WILLIAM SAFIRE: This is absolute catnip for pundits. You saw the report of a private dinner that the Clintons had at which President Clinton said that there were two stars in the Democratic Party: Hillary Clinton and Wesley Clark. Actually, that's six stars because there are all the ones on the shoulder.
JIM LEHRER: Right, right, right.
WILLIAM SAFIRE: But you know, what's he doing there? He's throwing a body block into Howard Dean's campaign. Why is that? Some people say that Dean doesn't like the idea of Terry McAuliffe, who is beholden to the Clintons being the Democratic chairman and running things really as proxy for the Clintons. All the chicanery and backbiting and knifing is just wonderful to watch.
JIM LEHRER: Mark, all of that aside, what do you think the impact is going to be on the race?
MARK SHIELDS: Interesting screenplay.
JIM LEHRER: That Safire just wrote, --
MARK SHIELDS: -- de-effective analysis --
JIM LEHRER: -- just shared with us?
MARK SHIELDS: Yeah. Nobody runs for president. Nobody. I defy anybody to ever show me anybody that's' run for the president with the idea I'm going to help somebody else by doing this.

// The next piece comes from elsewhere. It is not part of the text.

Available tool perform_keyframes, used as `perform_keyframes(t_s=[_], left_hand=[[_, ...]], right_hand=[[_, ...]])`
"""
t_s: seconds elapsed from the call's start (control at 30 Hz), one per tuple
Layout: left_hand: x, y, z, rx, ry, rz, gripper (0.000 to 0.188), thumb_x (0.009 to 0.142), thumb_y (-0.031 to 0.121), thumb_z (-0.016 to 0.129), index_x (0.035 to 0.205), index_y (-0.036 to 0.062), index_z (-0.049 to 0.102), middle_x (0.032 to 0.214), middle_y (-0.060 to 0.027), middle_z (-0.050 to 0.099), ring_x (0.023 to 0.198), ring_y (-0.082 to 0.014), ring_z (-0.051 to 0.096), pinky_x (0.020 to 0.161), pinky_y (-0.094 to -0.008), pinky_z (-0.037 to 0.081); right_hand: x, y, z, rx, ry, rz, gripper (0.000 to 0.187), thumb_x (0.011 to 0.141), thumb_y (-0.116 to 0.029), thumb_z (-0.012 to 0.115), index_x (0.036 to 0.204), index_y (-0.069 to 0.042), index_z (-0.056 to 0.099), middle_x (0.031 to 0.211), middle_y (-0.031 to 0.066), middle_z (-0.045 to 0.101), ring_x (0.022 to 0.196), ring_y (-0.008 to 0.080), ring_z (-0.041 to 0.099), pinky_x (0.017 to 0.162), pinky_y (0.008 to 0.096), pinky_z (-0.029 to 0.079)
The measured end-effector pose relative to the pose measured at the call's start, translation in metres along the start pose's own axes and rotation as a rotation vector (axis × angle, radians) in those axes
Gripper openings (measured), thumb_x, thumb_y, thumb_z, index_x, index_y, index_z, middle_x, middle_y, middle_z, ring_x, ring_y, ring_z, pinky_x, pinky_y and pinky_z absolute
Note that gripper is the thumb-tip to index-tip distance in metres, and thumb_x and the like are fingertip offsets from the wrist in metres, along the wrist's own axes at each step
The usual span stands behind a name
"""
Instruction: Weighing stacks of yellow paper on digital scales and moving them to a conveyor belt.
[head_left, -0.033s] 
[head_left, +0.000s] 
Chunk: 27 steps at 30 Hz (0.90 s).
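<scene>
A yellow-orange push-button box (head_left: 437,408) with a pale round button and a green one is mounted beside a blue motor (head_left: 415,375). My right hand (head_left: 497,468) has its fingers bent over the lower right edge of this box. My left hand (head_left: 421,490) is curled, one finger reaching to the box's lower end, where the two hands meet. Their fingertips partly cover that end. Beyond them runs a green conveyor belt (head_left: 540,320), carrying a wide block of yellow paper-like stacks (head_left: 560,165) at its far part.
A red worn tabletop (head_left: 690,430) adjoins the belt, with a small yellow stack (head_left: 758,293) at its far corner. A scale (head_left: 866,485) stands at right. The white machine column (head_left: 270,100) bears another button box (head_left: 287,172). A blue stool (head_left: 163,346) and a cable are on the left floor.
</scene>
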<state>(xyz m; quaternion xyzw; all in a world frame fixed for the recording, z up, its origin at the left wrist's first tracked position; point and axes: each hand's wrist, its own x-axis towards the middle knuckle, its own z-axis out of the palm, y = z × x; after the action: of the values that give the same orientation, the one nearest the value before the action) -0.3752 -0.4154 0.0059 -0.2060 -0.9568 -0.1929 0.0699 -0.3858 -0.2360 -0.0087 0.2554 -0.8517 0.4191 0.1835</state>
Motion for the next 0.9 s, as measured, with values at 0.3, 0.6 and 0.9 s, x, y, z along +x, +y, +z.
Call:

I recall conversations of Richard M. Nixon in the White House saying, "the reason...
JIM LEHRER: Listen to this Safire...
MARK SHIELDS: "...the reason that George McGovern was running was so that Ted Kennedy could get into the race because Pat Lucy, the Democratic governor of Wisconsin, endorsed George McGovern, that was proof he was a stalking horse for Ted Kennedy..."
He's the stalking horse for nobody. I've never heard more genuine buzz about anybody who's never been a candidate before than I have about Wesley Clark. And I think it shows a couple of things about Democrats. First is the Democrats are concerned about that commander in chief, national security that's the one area where Republicans still enjoy a big edge over Democrats heading into this campaign. It's the only area. And secondly, and Wesley Clark certainly meets that.
Secondly, the fact, Jim, that there are, in addition to the commander-in-chief, that this is not a guy, obviously, who's afraid of swimming against the tide. He admitted that he voted for Richard Nixon, he admitted he voted for Ronald Reagan. He admitted that he voted for George Bush, the first. He became a Democrat in 1992 to support Bill Clinton, which he makes him the only white southern male who joined the Democratic Party since 1992.
JIM LEHRER: So you think it could have an impact? It just throws everything out?
MARK SHIELDS: I think it does. The question is: Who's going to emerge as the non-Dean, not the anti-Dean, the non-Dean. I think he's probably a threat to those who revive that. Howard Dean is the front-runner in Iowa and New Hampshire. Those are the only two states that count.
JIM LEHRER: Finally Bill, an issue that I know that's keen to you. The Senate followed the House this week and voted to overturn the FCC rules on media ownership. Why has that issue so many people with so many diverse views coalesced behind this?
WILLIAM SAFIRE: There has never been such a strange bed fellowship as the National Association for Women on one side and the Family Protection Association on the other.
It's wonderful to see the libertarians in this country rise up and say, "the constant agglomeration and concentration of power in the large media companies and the buying up of television and radio stations by national organizations is wrong." And there's a basic suspicion that people have of big government and big media. And I wrote a piece about this and banged my spoon against the high chair, and I never saw so many e-mails. And the same thing has happened in the Congress. And the White House, if Bush makes this his first veto, backing up the FCC and its "anything goes" attitude, that'll be a tremendous mistake.
JIM LEHRER: I don't have to ask, Mark, to know because I don't have time to ask Mark. I just know you agree with everything Bill just said.
MARK SHIELDS: Ninety-seven percent of what he said I do totally agree with.
JIM LEHRER: The other three percent we'll pick up next week.
MARK SHIELDS: We'll pick it up next week.
JIM LEHRER: Okay, thank you both very much.